Les plus « rentables », car frappées du sceau divin, sont celles dont les moines bénéficient : nourrir les bhikkhu (ceux qui mendient), leur donner des vêtements, entretenir les temples… Les villageois avaient coutumes d’y consacrer beaucoup de temps et d’énergie.

Seulement aujourd’hui, la plupart des Thaïlandais se contentent de payer. Et forcément plus la somme est importante, plus ils auront de chances de renaître sous une meilleure étoile… Ce qui accentue encore les disparités énormes entre pauvres et riches…

Mais pour certains Thaïlandais, ces dérives concernent surtout un minorité de riches. Encore nombreux sont ceux qui préfèrent s’exprimer plus simplement dans des petits rituels tels que vider les bols à offrandes chaque soir et les remplir tous les matins, ou se prosterner devant un autel trois fois.

Troisième pilier du bouddhisme – avec le Bouddha et le Dharma (la loi)- la Shanga (la communauté des fidèles) a été sévèrement malmenée par la modernité et la croissance exponentielle des inégalités.

Le consumérisme, nouvelle religion de la Thaïlande ?

De 1987 à 1996, l’ancien royaume du Siam, devenu Thaïlande en 1939, a connu un véritable boom économique, avec une croissance annuelle moyenne de près de 10%.

La société de consommation et la libération des mœurs concurrencent de plus en plus les modes de vie ancestraux, tandis que la famille nucléaire est devenue le nouveau pilier de la société thaïe.

On observe une baisse de l’indice de religiosité en Thaïlande, notamment chez les nouvelles générations, comme dans tous les autres pays du globe.

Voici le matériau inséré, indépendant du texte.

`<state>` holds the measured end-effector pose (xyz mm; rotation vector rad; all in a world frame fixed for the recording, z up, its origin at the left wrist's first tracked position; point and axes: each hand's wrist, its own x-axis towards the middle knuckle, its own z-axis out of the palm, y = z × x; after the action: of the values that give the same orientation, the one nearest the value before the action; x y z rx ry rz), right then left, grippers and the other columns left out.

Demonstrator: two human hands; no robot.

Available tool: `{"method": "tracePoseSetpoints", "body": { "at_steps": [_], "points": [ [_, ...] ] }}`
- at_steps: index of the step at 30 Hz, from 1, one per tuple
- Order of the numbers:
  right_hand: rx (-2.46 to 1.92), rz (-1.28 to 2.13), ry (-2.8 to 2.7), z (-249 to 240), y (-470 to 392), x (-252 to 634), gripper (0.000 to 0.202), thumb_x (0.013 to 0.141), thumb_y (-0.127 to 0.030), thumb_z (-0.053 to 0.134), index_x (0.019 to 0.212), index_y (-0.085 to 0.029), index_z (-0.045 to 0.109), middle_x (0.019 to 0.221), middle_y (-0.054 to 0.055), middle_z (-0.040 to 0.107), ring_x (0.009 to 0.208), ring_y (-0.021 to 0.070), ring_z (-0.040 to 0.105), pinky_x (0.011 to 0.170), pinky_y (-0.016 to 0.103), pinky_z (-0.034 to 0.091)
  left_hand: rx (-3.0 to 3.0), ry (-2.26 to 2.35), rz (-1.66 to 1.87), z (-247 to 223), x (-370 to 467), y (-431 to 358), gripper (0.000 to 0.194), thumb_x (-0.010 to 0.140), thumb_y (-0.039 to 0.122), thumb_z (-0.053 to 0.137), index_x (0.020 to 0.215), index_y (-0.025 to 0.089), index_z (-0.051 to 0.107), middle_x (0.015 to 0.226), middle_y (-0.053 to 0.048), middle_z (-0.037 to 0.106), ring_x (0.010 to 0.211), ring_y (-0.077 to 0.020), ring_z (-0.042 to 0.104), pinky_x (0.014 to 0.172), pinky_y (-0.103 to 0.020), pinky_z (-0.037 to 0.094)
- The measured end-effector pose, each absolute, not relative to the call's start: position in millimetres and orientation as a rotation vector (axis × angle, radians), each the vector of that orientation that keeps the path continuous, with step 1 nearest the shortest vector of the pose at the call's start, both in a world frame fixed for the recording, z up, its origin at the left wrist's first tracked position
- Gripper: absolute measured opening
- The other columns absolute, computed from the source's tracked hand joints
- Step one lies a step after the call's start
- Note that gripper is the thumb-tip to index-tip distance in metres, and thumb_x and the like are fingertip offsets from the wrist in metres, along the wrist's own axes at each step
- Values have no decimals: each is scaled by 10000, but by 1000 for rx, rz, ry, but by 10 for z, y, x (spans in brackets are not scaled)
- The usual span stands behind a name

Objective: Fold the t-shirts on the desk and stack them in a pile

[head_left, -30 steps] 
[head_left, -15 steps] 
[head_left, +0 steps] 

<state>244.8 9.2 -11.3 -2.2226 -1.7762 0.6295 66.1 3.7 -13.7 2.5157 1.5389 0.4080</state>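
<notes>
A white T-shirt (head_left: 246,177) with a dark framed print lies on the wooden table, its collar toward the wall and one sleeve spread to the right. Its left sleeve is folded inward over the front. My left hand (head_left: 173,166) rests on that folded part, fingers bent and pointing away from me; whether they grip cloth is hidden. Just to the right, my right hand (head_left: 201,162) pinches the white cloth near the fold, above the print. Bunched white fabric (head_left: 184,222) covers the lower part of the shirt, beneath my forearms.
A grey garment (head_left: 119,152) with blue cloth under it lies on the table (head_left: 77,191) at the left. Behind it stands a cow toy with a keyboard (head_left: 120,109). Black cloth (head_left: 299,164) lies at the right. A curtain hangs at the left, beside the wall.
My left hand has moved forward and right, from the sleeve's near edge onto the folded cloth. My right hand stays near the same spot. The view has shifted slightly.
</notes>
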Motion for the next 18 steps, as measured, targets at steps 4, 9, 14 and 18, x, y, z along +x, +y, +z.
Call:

« La Retraite des pluies » est en chute libre. Il s’agissait entre l’adolescence et l’âge adulte, d’un rite de passage quasi obligatoire pour les garçons.

A la saison humide, de quelques jours à quelques mois, ils prenaient la robe des moines et se retiraient de la société. Ce rituel était l’un des meilleurs moyens pour acquérir des «mérites ».

Mais ces dernières années les candidats sont de moins en moins nombreux…

Dans les zones rurales, les villages se sont vidés, la main d’œuvre ayant migré vers la ville. Le temple a perdu son rôle central.

Avant la pagode s’occupait de l’école et les bonzes enregistraient les naissances et décès. Les jeunes qui traînaient tous les soirs dans les salles d’accueil du monastère préfèrent s’amuser au karaoké.